Der Weg zum Glueck ist ausgeschildert
Wollen und Wünschen werde häufig von unterschwelligen Anliegen sabotiert, die unseren Vorsätzen zuwiderlaufen. Von dieser Gesinnungsdynamik hänge es weitgehend ab, ob wir frohe oder schlechte Erfahrungen machen. Pointiert zugespitzt: Edle Gedanken bescheren Gutes. Trübe Gedanken locken Unglück geradezu an. Anders als die Buddhisten misstraut Allen allerdings der Lernbereitschaft von Menschen. Ihr Wunsch nach Veränderungen beschränke sich meist darauf, äußere Umstände zu verbessern, statt (auch) den Hebel bei sich selbst anzusetzen. 36
Für Sigmund Freud ist das Glück des Menschen erst gar nicht im Plan der Schöpfung vorgesehen. Wir seien so eingerichtet, dass wir nur im Kontrast intensiv genießen können, ein Dauerzustand wäre unerträglich, schreibt der Erfinder der Psychoanalyse: »Glück und Schmerz bilden einen Spannungsbogen, ohne den das Leben in sich zusammenfällt.« Fortwährendes Glück trage ebenso zur Abstumpfung bei wie der Verzicht auf Glück zugunsten eines gleichförmigen Daseins ohne Höhen und Tiefen. Beides führe zur Langeweile. 37
Glückshysterie und wissenschaftliche Erkenntnisse
War es jahrtausendelang das Vorrecht einer kleinen, privilegierten Schicht, den Ursprung von Glück und Unglück zu ergründen und subjektiv auszulegen, so fußt die aktuelle Glücksforschung auf der breiten Basis von psychologischen Studien, Hirnforschung und demographischen Erhebungen. Die Frage nach dem Glück tauche immer dann auf, wenn eine Gesellschaft sich neuen Herausforderungen stellen müsse, erklärt der Berliner Philosoph und Autor Wilhelm Schmid die derzeit ausufernden Glücksdebatten, die auch jene, die sich rege daran beteiligen, als schiere »Glückshysterie« bezeichnen. Während nach dem Krieg in beiden deutschen Staaten materielle Anschaffungen auf der Wunschliste zuoberst standen und in den 60 er Jahren politische Utopien individuelle Glückssehnsüchte in die hintere Reihe verbannten (und persönliche Anliegen sich hinter Ideologien versteckten), rücken seit Ende der 80 er Jahre persönliche Glücksvorstellungen wieder in den Mittelpunkt, parallel zu gesellschaftlichen Umbrüchen.

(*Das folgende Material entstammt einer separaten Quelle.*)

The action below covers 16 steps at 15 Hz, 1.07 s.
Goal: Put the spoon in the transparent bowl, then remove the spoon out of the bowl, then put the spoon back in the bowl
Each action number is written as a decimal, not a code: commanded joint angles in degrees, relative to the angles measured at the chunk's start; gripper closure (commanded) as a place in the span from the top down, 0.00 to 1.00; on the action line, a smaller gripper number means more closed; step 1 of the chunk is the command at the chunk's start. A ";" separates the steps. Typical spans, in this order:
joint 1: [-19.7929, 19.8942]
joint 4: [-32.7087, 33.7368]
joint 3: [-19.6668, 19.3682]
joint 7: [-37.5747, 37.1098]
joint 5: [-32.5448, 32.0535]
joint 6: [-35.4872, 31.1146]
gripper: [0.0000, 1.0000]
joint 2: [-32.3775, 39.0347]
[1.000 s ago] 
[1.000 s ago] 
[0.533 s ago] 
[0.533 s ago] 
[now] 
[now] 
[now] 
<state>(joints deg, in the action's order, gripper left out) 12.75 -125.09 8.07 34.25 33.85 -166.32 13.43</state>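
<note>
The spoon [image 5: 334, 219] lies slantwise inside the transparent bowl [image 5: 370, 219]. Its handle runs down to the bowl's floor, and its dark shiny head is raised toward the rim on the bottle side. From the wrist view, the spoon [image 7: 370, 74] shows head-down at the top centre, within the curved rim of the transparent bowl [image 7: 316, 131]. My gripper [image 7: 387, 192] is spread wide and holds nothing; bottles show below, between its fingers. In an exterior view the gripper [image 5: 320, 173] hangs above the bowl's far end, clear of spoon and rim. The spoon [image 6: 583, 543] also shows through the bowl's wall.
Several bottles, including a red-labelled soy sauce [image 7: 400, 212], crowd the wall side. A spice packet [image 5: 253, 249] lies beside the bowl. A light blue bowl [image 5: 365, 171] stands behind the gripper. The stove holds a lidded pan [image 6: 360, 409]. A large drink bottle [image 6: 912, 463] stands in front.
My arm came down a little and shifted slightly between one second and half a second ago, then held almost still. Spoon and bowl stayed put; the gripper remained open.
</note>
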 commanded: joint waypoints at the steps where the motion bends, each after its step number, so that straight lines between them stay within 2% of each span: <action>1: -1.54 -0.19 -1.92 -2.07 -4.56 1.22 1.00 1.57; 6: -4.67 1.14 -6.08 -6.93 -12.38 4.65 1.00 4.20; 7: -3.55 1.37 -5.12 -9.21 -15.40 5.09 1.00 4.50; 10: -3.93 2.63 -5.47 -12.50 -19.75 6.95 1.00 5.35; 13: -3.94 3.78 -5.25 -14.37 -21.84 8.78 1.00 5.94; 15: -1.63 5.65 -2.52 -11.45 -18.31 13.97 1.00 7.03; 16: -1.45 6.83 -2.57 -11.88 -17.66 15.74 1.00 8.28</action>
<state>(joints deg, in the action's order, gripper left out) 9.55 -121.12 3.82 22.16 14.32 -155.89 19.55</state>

Mit dem Scheitern sozialistischer Staatsmodelle, der Aufweichung politischer Blöcke (links oder rechts, Freiheit oder Sozialismus) mit der Krise technischen Fortschrittsglaubens, der Annäherung geschlechtlicher Rollen und durch die Erosion beruflicher und familiärer Bindungen verflüchtigen sich allgemeingültige Inhalte und Ziele, was die Chance und Last vergrößert, nach eigener Fasson selig zu werden. Zwar werden im Zeitalter der Globalisierung Menschen immer mehr Spielball undurchsichtiger Mächte. Unsichere Arbeitsplätze, Umwelteinflüsse und steigende Armut vermitteln das Gefühl von Ohnmacht. Doch der Abschied von utopischen Denkmodellen und das Versagen von Institutionen, von denen wir Wohltaten erwarten, bewirkt auch, dass wir unser Glück weniger an andere delegieren. Wir ziehen uns mehr auf uns selbst zurück, igeln uns ein und besinnen uns bestenfalls auf eigene Ressourcen und Kräfte.
Der Spielraum für individuelle Lebensstile lockt zuvorderst die Werbung an. Sie kurbelt Glückssehnsüchte an, die die Wirtschaft zu stillen vorgibt. »Wir sind vermutlich die ersten Gesellschaften in der Geschichte, in der die Menschen dazu gebracht werden, unglücklich darüber zu sein, dass sie nicht glücklich sind«, interpretiert der französische Essayist Pascal Bruckner die Welle der Glückssuche, die in viele soziale Bereiche schwappt. 38 Mit dem Credo: »Was mir und anderen nützt, macht glücklich. Das größte Glück ist das, was die größte Zahl von Menschen erreicht«, messen Ökonomen Glück vor allem an wirtschaftlichen Effizienzkriterien.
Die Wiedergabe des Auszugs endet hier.